Microsoft’s take on text-to-speech synthesis, Microsoft VALL-E has been announced in a paper published by the company. The audio model only requires a 3-second audio file to process the given input.
Microsoft VALL-E, a novel language model approach for text-to-speech synthesis (TTS) that leverages audio codec codes as intermediate representations, was just launched by Microsoft. It was pre-trained on 60,000 hours of English speech data and then displayed in-context learning abilities in zero-shot circumstances.
Microsoft VALL-E can produce high-quality personalized speech with just a three-second enrolled recording of an oblique speaker acting as an acoustic stimulus. It does so without the need for additional structural engineering, pre-designed acoustic features, or fine-tuning. It supports contextual learning and prompt-based zero-shot TTS approaches. It appears that the scaling up of semi-supervised data for TTS has been underutilized because Microsoft has used a significant amount of semi-supervised data to construct a generalized TTS system in the speaker dimension.

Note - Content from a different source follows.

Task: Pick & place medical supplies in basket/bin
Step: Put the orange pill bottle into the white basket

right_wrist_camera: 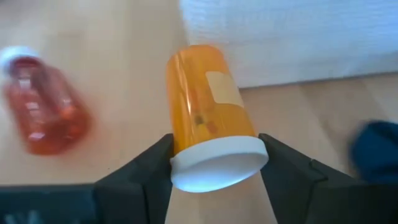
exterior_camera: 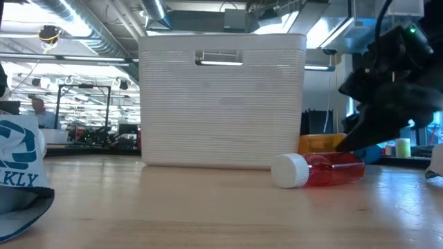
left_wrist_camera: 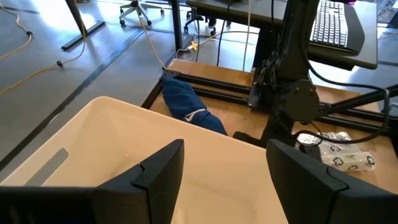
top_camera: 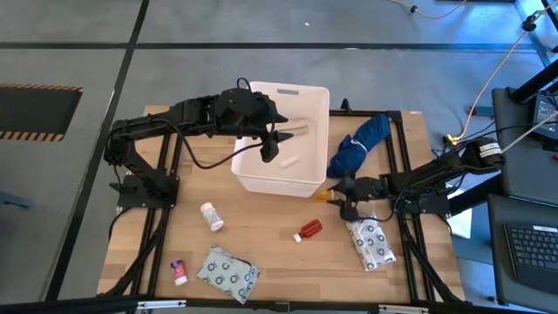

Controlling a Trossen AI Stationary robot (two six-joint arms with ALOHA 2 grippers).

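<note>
Robotics lab / industrial workshop; wooden table (top_camera: 261,253) on black frame, two dark arms bolted at sides; grey concrete floor w/ black line markings and hazard-stripe patch (top_camera: 39,109); yellow cable (top_camera: 488,74) trailing across floor; desk w/ keyboard (top_camera: 532,253) beside rig; office chairs (left_wrist_camera: 140,9) in bkgd; low view shows big open hall, exposed silver ducts (exterior_camera: 90,31), strip lights, metal racks, person (exterior_camera: 39,107) far off.

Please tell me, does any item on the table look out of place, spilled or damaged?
Nothing looks spilled or damaged. The one odd thing is the dark blue cloth bundle, which lies beside the white tub and is unlike the supplies. The red vial and orange vial lie on their sides, both capped.
</note>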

What can you do with Microsoft VALL-E?
According to the researchers, Microsoft VALL-E is a “neural codec language model” that was trained using discrete codes that were “derived from a pre-existing neural audio codec model.” It was trained on 60 thousand hours of speech, which is “hundreds of times greater than existing systems,” according to the statement. These examples are convincing in contrast to prior attempts that are very obviously robots, even though AI has been around for a while that can realistically mimic human speech.
Microsoft VALL-E can “preserve the speaker’s emotion and auditory environment,” according to the researchers, of the prompt. Although it is impressive, technology is still a long way from replacing voice actors because finding the appropriate tone and emotion during a performance is different. Even an advanced version of Microsoft VALL-E wouldn’t be able to perform as well as a skilled professional, yet businesses often prioritize cost-effectiveness over quality.
On Microsoft’s GitHub demo, you can listen to some of the samples.
Microsoft VALL-E features
Although Microsoft VALL-E is very new, it already has many features.
Synthesis of diversity: Because Microsoft VALL-E generates discrete tokens using the sampling-based technique, its output varies for the same input text. It may therefore synthesize different personalized speech samples using a variety of random seeds.
Acoustic environment maintenance: Microsoft VALL-E can provide customized speech while maintaining the acoustic environment of the speaker prompt. In comparison to the baseline, VALL-E is trained on a big dataset with more acoustic variables. The audio and transcriptions were produced using samples from the Fisher dataset.
Speaker’s emotion maintenance: Using the Emotional Voices Database as a resource, for example, audio prompts, Microsoft VALL-E may create customized speech while maintaining the emotional tenor of the speaker prompt. Traditional approaches train a model by correlating the speech to transcription and an emotion label in a supervised emotional TTS dataset. VALL-E can keep the emotion in the prompt even in a zero-shot situation.
Microsoft VALL-E still has issues with model structure, data coverage, and synthesis robustness.
How does Microsoft VALL-E work?
Microsoft used LibriLight, an audio library put together by Meta, to train VALL-voice E’s synthesis skills. Most of the 60,000 hours of English-language speech are taken from LibriVox public domain audiobooks and spoken by more than 7,000 people. The voice in the three-second sample must closely resemble a voice in the training data for VALL-E to get a satisfactory result.
Microsoft offers dozens of audio examples of the AI model in action on the VALL-E example page. The “Speaker Prompt,” one of the samples, is the three seconds of audio that VALL-E is instructed to mimic. The “Ground Truth” is a previously recorded excerpt from that speaker that is used as a benchmark (sort of like the “control” in the experiment). The “VALL-E” sample is the output from the VALL-E model, and the “Baseline” sample is an example of synthesis produced by a traditional text-to-speech synthesis approach.
While Microsoft VALL-E made history as the first, but certainly not the last, major AI project of 2023, the technology giant financially supported OpenAI Point-E, which was published in the last weeks of 2022.